Towards the end of the quadrature helical runner tracks (4), apertures (8) are provided to discriminate between the various denominations of coin, allowing the coins to leave the runner tracks due to their own linear momentum, causing different denominations to leave the channel at their respective points. The apertures (8) must be arranged along the runner tracks in ascending order of height, so that the smallest coins leave the track first. In the event of a currency having two denominations of coin which have almost identical diameters (a situation which might otherwise result in the erroneous sorting of these two denominations), a shallow step (11) may be provided on the runner track along the length of the first of the two respective apertures, in order to provide further discrimination according to the thickness of the two coins, by raising the thickest coin as it passes the first aperture.
In this embodiment, each denomination has its respective aperture (8) positioned vertically above and/or below the corresponding aperture for the same denomination on the adjacent runner track (s), so allowing external vertical guide tubes (6) to marshal the sorted coins into the respective catchment containers (7).

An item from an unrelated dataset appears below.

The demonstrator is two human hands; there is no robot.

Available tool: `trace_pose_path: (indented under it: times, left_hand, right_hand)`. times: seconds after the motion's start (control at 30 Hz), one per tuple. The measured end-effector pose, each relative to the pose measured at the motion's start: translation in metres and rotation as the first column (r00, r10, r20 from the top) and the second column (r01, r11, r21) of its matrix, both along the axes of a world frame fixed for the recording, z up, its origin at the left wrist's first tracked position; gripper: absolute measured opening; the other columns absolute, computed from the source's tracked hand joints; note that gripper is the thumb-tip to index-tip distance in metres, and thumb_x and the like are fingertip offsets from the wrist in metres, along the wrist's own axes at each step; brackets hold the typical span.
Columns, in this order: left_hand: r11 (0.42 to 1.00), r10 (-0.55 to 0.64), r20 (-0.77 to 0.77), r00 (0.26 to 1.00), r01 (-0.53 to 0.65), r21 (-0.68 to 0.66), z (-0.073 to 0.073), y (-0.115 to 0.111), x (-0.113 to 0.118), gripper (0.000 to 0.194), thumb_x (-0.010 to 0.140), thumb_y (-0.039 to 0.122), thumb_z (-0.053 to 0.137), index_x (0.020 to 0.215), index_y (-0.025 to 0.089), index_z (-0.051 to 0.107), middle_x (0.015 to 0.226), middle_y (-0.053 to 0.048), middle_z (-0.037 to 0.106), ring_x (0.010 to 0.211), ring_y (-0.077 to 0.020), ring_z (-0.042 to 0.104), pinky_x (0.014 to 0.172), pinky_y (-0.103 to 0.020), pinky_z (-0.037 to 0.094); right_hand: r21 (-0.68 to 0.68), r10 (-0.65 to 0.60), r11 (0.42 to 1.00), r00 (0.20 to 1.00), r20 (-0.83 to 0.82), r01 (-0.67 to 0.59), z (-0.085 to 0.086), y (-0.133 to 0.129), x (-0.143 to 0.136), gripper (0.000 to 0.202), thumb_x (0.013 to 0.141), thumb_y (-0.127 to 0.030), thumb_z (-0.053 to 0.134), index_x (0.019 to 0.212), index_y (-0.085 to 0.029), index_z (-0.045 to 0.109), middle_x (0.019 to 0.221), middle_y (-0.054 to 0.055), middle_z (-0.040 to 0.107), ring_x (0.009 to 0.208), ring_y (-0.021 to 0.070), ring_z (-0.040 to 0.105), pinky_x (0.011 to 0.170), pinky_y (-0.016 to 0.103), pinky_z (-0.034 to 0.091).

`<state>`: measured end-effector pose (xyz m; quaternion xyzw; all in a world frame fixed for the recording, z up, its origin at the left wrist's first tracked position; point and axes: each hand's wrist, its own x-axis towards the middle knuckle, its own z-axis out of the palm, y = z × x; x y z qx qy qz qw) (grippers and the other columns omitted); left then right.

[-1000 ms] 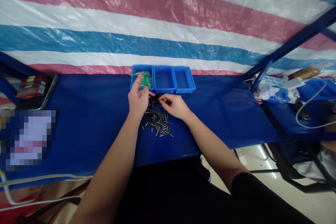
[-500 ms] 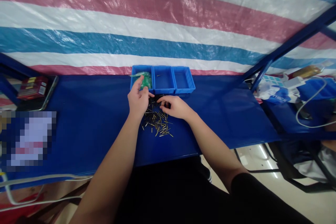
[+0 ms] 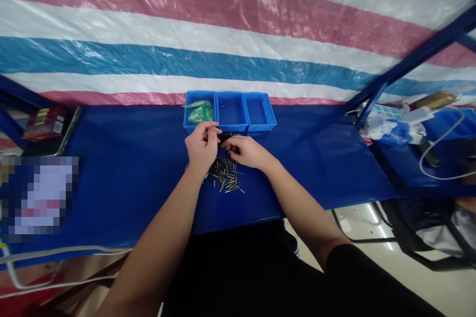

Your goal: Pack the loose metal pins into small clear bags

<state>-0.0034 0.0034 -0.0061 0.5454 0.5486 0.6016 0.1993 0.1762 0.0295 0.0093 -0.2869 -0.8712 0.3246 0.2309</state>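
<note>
My left hand (image 3: 203, 144) is over the upper left of a pile of small brass-coloured and black pieces (image 3: 227, 174), its thumb and fingers pinched together. What it pinches is too small to make out. My right hand (image 3: 247, 151) rests at the pile's upper right, fingers curled inward around something I cannot make out. Behind the hands stand three joined blue bins. Green and clear plastic packets (image 3: 201, 111) lie in the left bin (image 3: 189, 95). A tiny piece sits in the middle bin (image 3: 232, 115). The right bin (image 3: 258, 113) shows nothing inside.
The blue table (image 3: 130, 158) reaches the striped sheet behind. At the left are a dark red box (image 3: 43, 125) on a tray and a pixelated patch. A blue metal frame (image 3: 405, 67), plastic bags (image 3: 390, 130) and a white cable (image 3: 422, 163) are at the right.
My left hand has moved down and right from over the left bin's packets to the pile, and its spread fingers have come together. My right hand has shifted slightly left.
</note>
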Motion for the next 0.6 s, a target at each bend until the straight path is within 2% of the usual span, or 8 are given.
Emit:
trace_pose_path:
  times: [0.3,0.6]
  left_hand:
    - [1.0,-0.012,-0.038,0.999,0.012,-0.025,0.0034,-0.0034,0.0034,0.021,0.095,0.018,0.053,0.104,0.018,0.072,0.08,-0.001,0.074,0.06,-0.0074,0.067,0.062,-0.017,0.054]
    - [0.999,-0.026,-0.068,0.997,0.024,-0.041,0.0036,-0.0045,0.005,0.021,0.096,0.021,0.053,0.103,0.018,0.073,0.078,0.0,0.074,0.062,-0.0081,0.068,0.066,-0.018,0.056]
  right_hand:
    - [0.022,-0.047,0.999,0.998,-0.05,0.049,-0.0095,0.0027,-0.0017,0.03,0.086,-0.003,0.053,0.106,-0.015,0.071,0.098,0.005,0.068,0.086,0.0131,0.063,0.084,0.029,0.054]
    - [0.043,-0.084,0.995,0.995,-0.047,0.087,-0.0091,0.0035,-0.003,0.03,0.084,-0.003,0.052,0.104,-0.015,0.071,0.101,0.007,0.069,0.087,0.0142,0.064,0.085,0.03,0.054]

Vibrational agitation caused by the movement of coins down the runner tracks and into the guides and catchment containers, further assists the operation of the hopper feedback mechanism (3) and (2). The whole assembly is mounted on elastic feet (10), which reduce vibrations imparted to the table or desk on which the invention is used and so reduce noise levels, and also to maximise the internal vibrational agitation.